I wouldn't give to much credence to the fb status update. I have been (couldn't keep saying no) to a couple of these nights out and the fb status updates bear no resemblance to the night. In my experience the number of facebook updates and pictures of a night out have a direct correlation to the general crapness of the night. And I only know two groups of "bestos" like you describe and the bitching these supposed bestos do behind each others backs just makes me giggle when I see the fb updates.

I have a couple of groups of close friends family who do these things and funnily enough the nights are always great and facebook hears nowt.

Ask yourself why do people feel the need to prove how fab life is???

Have you tried with the school gate group chatting about a night saying"that sounds great, I'd love to do that, when you planning it?" Or something else which makes it clear you'd like to come and gives them a chance to invite you. Or just be brazen and invite yourself along. I find everyone is as shy and unsure as everyone else. I have been on the other side and too shy to ask someone who I like but never seems to come to stuff or show an interest in doing so and I imagine she doesn't want to so I fear rejection and don't bother asking.

Ulysses · 03/02/2014 10:08

I deactived my account for January thinking it would be a loss but it really helped my mood. It is great for planning social events but I am wary of all the updates of it being the best night ever! I have since went back on it because I had an invite arranged through it (there were photos of it and you would think it was the best thing ever too but and it was nice but...) and keep telling myself to come back off it.

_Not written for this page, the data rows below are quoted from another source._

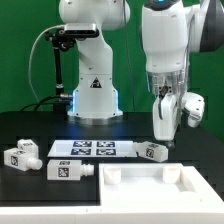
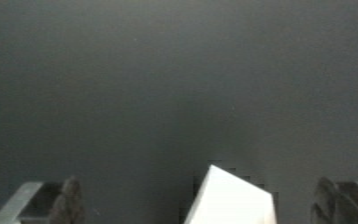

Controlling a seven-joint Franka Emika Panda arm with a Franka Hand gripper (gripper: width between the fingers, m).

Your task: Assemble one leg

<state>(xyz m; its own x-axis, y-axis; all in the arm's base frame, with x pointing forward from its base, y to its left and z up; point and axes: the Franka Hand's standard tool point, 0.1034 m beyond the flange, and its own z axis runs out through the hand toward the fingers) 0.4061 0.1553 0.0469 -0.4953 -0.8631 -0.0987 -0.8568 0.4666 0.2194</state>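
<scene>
My gripper (image 1: 161, 133) hangs at the exterior view's right, just above a white leg (image 1: 153, 151) that lies on the black table by the marker board's end. In the wrist view my gripper (image 2: 197, 200) is open. Its dark fingers (image 2: 48, 202) stand wide apart at both sides. A white corner of the leg (image 2: 229, 200) shows between them, touching neither. Two more legs with tag markers lie at the exterior view's left, one (image 1: 22, 155) farther out and one (image 1: 67, 170) nearer the middle.
The marker board (image 1: 95, 148) lies flat at the table's middle. A large flat white panel with a raised rim (image 1: 160, 186) lies at the front right. The robot base (image 1: 92, 95) stands behind.
</scene>
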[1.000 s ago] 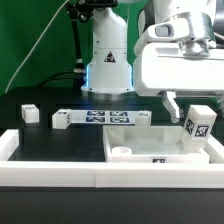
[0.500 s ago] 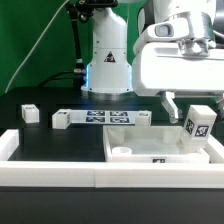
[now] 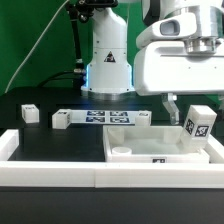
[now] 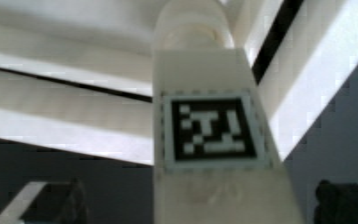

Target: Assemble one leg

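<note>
A leg (image 3: 198,124), a short white square post with a black-and-white tag, stands in the right corner of the large white tray-like panel (image 3: 150,150) in the exterior view. My gripper (image 3: 188,106) hangs over it. One finger (image 3: 172,103) shows just to the exterior view's left of the leg, and the other is hidden behind it. In the wrist view the leg (image 4: 211,120) fills the middle, between my gripper (image 4: 194,205) fingers (image 4: 43,200), with a gap on each side. The jaws stand open around the leg.
Three more small white tagged parts lie on the black table: one at the exterior view's left (image 3: 30,113), one (image 3: 62,119) and another (image 3: 143,118) at the ends of the marker board (image 3: 100,118). A white rail (image 3: 50,172) runs along the front.
The upper part of my hand has shifted slightly. The leg and the other parts have not moved.
</note>
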`<action>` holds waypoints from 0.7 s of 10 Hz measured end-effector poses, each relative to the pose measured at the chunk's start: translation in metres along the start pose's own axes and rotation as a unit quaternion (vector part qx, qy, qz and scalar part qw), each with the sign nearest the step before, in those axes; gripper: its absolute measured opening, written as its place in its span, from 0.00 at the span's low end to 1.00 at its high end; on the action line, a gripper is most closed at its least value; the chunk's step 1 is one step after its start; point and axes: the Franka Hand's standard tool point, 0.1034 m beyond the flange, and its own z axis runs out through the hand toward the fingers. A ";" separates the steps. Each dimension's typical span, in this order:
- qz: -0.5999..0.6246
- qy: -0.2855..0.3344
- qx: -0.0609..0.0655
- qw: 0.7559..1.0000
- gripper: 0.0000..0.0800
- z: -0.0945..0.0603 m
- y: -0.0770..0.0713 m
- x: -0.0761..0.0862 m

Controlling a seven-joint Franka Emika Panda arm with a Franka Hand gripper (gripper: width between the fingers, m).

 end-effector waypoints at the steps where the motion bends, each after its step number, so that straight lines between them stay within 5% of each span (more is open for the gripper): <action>1: 0.002 -0.054 0.012 0.998 0.81 0.002 -0.002 -0.006; 4: 0.003 -0.174 0.036 0.984 0.81 0.004 -0.002 -0.010; 7: 0.005 -0.169 0.035 0.985 0.81 0.007 0.000 -0.006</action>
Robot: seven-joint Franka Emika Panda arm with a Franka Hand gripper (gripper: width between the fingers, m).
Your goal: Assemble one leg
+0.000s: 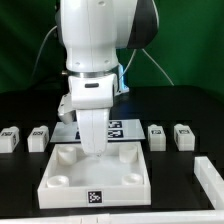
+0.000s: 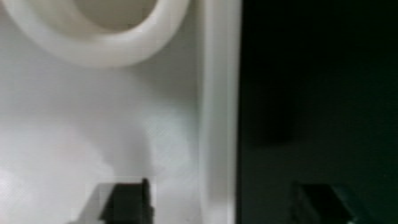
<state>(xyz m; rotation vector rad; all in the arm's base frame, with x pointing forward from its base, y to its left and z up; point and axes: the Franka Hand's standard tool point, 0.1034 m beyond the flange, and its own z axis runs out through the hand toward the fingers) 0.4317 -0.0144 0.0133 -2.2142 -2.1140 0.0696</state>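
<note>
Four small white legs with black-and-white tags lie on the black table: two at the exterior view's left (image 1: 8,137) (image 1: 38,137) and two at its right (image 1: 157,134) (image 1: 183,134). The large white square plate (image 1: 70,170) with round corner sockets lies in the middle. My gripper (image 1: 93,149) is down at the plate's far edge, away from all the legs. In the wrist view the gripper (image 2: 222,202) is open and empty. One fingertip (image 2: 125,200) is over the plate (image 2: 89,120). The other (image 2: 320,202) is over the dark table. A round socket (image 2: 107,30) shows ahead.
The marker board (image 1: 118,127) lies just behind the plate, partly hidden by my arm. Another white part (image 1: 210,175) sits at the exterior view's lower right edge. A green wall and cables are behind the table.
</note>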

I do agree with the advice above about having to make an effort to join in rather than waiting to be asked to be invited to stuff.

ViviDeBeauvoir · 03/02/2014 10:12

I feel for you about the 'outside looking in' to groups of friends. I get on well with lots of people but never end up in the 'inner circle'.

Regarding the photos and status updates - the only time I was prolific in doing this was when my life was so unbearable I had to remind myself that there were nice things happening. It was my way of documenting the good times and getting through.
Things are definitely not always how they seem.

Custardo · 03/02/2014 10:17

I think I have around 2 people I know in real life on facebook. I use it very differently than most people, its under my mumsnet name, with only mumsnetters added, I subscribe to a lot of political, activist and news sites and I play poker and scrabble - that's about it

I cannot for the life of me imagine giving a shit about other peoples minutia in the main and again, in the main I don't exept pople to be interested in mine

although when I psoted apicure of my first ginger cake, I did expect my fan fare tbh :)

salvadory · 03/02/2014 10:22

Facebook is other peoples edited highlights. Don't be sad that your non edited life doesn't match up.

Jan45 · 03/02/2014 10:38

FB is depressing and so full of exaggerations and lies, ignore it!

brusslesprout · 03/02/2014 10:47

I deleted mine last year as it was doing my head in seeing people having a spiritual awakening in India whilst I'm stuck in the office looking at railings!
The worst website in modern technology I hate it! Wink

HellonHeels · 03/02/2014 11:13

This "bestie" group aren't friends, really are they?

Delete them from your FB and move on from them. Focus on other friends, cultivate nice people. Puts me in mind of people trying to break into the 'popular group' at school. Doomed enterprise and the people in it may not really be very pleasant.

MadeMan · 03/02/2014 12:21

"Fuck FB. Don't look at it. It's utter bollocks. "

This basically. For some people it's just a "Hey, look at me!" load of old doodah.